Below are the records; copy exactly the stretch from the line containing "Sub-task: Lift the" through the line containing "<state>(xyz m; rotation", both ends included, and nothing else.
=== DATASET RECORDS ===
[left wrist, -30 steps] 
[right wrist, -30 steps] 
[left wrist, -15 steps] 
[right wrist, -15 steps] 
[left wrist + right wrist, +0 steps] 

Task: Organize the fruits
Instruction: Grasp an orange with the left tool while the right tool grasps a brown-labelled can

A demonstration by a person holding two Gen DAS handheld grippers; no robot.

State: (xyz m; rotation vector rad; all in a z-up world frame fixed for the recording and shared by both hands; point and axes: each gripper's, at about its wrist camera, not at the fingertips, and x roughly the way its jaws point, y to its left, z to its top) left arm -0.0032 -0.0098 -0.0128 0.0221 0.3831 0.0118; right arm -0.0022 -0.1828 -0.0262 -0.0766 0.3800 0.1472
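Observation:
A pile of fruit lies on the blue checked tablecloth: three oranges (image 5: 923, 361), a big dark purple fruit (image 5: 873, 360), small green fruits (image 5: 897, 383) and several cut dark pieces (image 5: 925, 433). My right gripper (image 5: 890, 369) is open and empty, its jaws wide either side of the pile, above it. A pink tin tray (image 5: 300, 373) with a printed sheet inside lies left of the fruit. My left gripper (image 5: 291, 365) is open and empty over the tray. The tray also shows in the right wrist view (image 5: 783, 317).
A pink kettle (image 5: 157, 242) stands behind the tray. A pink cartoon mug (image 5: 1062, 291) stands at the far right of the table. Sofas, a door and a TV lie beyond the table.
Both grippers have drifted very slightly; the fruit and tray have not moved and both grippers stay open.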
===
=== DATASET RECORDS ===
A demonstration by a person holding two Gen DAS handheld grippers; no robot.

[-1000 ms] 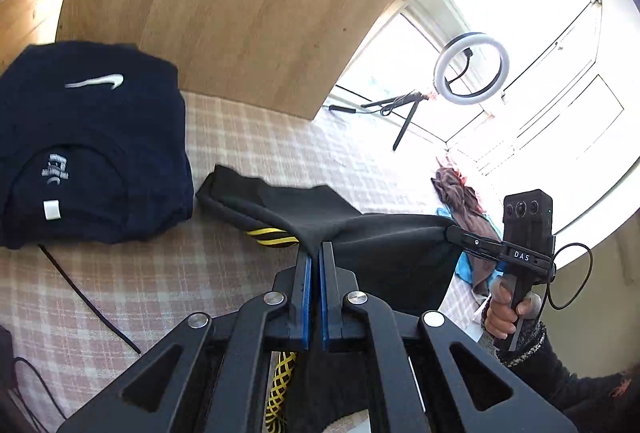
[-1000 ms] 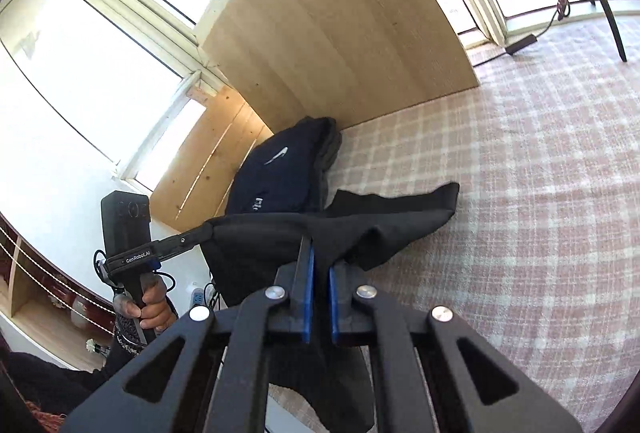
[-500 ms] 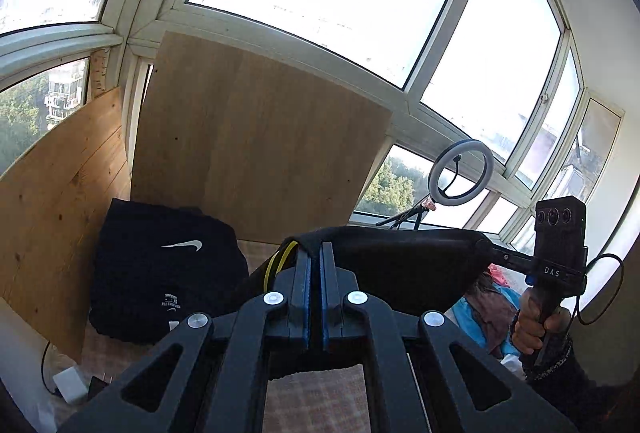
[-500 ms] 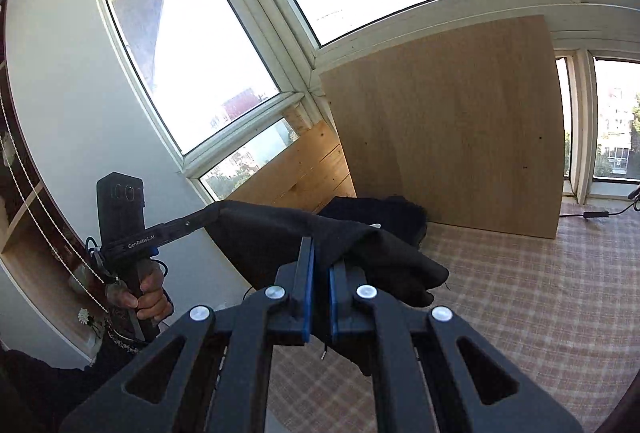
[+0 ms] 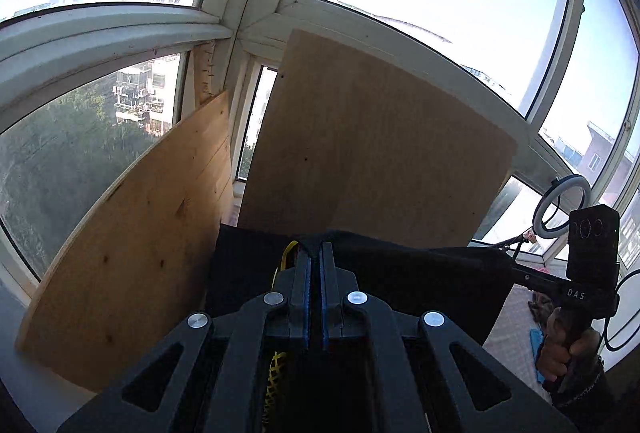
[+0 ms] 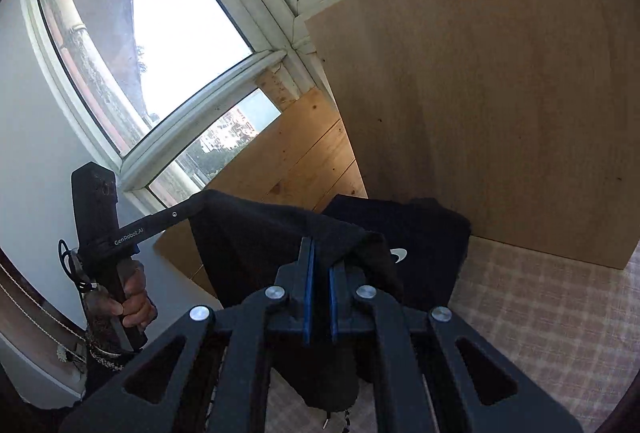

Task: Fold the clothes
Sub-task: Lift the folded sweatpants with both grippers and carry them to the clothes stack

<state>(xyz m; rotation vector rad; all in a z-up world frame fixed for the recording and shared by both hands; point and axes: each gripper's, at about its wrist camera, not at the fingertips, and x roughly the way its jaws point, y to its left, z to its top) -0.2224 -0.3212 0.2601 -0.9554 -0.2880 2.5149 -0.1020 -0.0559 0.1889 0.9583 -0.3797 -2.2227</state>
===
■ SOLVED EXERCISE:
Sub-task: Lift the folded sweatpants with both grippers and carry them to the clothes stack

<state>(xyz m; rotation vector rad; all in a z-up world frame fixed for the recording and shared by both hands; point and axes: each gripper's, at about its wrist camera, not at the fingertips, and x roughly the way its jaws point, y to its left, z to its top) -0.2224 -0.3212 0.2601 -0.9554 -0.2880 2.5149 -0.1020 -0.0559 0.1889 0.9583 -0.3797 -2.2227</state>

This brings the exercise to completion.